Warning: Tree SHA of commit from registry PR does not match
Warning: No matching commit was found for version v0.1.2 (7911434c8b808550e3bd6c321dd50da91b128a9e)

(see this log message).

The origin

The "Tree SHA ... does not match" error comes from the following snippet: https://github.com/JuliaRegistries/TagBot/blob/7ac587806eabe2831c819161afa2eb81834c9c43/tagbot/action/repo.py#L258-L263 where m[1] holds the first 32 characters of the commit hash that has been extracted from the PR body of the corresponding PR to https://github.com/JuliaRegistries/General. In our case, it got the commit hash 6e615c91364595e8ad1feca67ebfbb39 from https://github.com/JuliaRegistries/General/pull/91262#issue-1892562735.

As an additional safety measure (or maybe it is required to catch ambiguities, but I cannot see where they might come from), in line 259 the tree hash of the registered commit (commit.commit.tree.sha) is compared against the tree hash stored in the Julia registry for the corresponding package version. In our case, the version is v0.1.2, and TagBot extracted the package tree hash 7911434c8b808550e3bd6c321dd50da91b128a9e from this file.

The bug (?)

And this is where the problem is located: The package tree hash 7911... is obtained by computing the git tree hash of the package directory, which in our case is the subdirectory LibTrixi.jl. The commit tree hash, against it is compared here, however, is computed on the entire repository.

To quickly verify that they are different, you can check the different strings from the libtrixi repo:

git clone git@github.com:trixi-framework/libtrixi.git
cd libtrixi
git show --name-only 6e615c91364595e8ad1feca67ebfbb391c4ede00 --pretty=raw | grep ^tree | awk '{print "commit tree hash: ", $2}'
echo "package tree hash: $(git rev-parse HEAD:LibTrixi.jl)"

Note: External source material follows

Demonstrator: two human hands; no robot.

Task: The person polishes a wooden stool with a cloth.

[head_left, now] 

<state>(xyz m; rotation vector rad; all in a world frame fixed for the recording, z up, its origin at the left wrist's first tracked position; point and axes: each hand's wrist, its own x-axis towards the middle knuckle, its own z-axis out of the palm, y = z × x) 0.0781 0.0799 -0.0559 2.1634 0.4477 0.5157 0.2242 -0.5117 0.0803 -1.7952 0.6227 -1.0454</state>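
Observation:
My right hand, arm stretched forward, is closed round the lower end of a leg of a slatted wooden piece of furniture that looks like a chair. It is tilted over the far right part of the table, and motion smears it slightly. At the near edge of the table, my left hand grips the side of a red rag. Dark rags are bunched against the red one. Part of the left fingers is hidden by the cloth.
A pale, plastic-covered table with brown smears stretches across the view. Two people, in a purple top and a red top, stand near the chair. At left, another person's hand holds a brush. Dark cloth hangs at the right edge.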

which will output something like

commit tree hash:  26cb3d6465884c915ee97f20e4d6c978338782f5
package tree hash: 7911434c8b808550e3bd6c321dd50da91b128a9e

Obviously, this comparison of the commit tree hash and the package tree hash is bound to fail whenever the package lives in a subdirectory of the repository.

The solution

Currently, I see no obvious way out of this: Relying on the tree hash to determine the appropriate commit hash works only if the tree hash was computed for the entire repository, as otherwise there is no unique tree hash -> commit hash relation anymore. Since we are not interested in the content here (in which case that would be fine) but in the unique commit, this mechanism does fundamentally not work for subdirectory tags.

The only viable option I see atm is to remove the fallback mechanism for the commit identification and solely rely on the registry PR information. If this is not an option, one could consider doing this only for subdirectory tags and to leave the existing machinery in place for full-repo tags. Removing the (currently usuable) subdirectory support is imho not an option.

What are your thoughts on this @christopher-dG @IanButterworth (and maybe @hannahilea)?

cc @bgeihe

christopher-dG commented 12 months ago

Right, that makes sense and that was an oversight when support was initially added.

It looks like if we want to do this right, we'd need to implement tree hash computation from scratch, as I don't think the Git CLI provides a way to do so.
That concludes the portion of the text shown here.